WHAT THE TASK REQUIRES
The answer is the line that contains "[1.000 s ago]" followed by every later line of the entries below, each repeated exactly, and nothing else.

---------------

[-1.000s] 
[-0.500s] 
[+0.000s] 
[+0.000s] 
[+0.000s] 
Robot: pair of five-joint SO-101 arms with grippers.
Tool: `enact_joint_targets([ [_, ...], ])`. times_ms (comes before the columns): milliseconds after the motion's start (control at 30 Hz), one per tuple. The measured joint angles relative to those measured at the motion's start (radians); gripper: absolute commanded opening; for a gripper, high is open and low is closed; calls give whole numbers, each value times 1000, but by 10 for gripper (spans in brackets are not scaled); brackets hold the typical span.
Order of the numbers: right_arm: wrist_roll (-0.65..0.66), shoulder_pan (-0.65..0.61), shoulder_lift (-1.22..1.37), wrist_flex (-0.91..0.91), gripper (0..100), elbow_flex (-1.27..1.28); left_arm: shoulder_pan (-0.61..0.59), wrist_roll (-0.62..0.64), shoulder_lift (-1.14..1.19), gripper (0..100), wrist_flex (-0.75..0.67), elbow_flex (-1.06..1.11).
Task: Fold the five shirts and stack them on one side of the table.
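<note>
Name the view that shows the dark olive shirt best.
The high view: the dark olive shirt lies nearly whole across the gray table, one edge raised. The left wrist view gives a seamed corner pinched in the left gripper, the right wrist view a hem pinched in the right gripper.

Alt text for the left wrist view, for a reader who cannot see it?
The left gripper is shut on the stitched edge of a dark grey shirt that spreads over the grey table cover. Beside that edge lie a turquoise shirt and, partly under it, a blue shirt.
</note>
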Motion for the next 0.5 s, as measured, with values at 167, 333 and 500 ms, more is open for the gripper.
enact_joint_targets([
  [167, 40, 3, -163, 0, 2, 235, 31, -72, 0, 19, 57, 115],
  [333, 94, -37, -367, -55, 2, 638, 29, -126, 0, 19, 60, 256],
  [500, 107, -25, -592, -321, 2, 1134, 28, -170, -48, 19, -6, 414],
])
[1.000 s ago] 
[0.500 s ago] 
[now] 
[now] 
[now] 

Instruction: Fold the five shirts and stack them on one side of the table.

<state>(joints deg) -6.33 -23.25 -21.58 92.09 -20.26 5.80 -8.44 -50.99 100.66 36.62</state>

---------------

EXPECTED OUTPUT
[1.000 s ago] 
[0.500 s ago] 
[now] 
[now] 
[now] 

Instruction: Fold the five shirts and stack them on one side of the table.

<state>(joints deg) -6.33 -23.25 -21.58 92.09 -20.26 5.80 -8.44 -50.99 100.66 36.62</state>

Nothing else belongs in the output.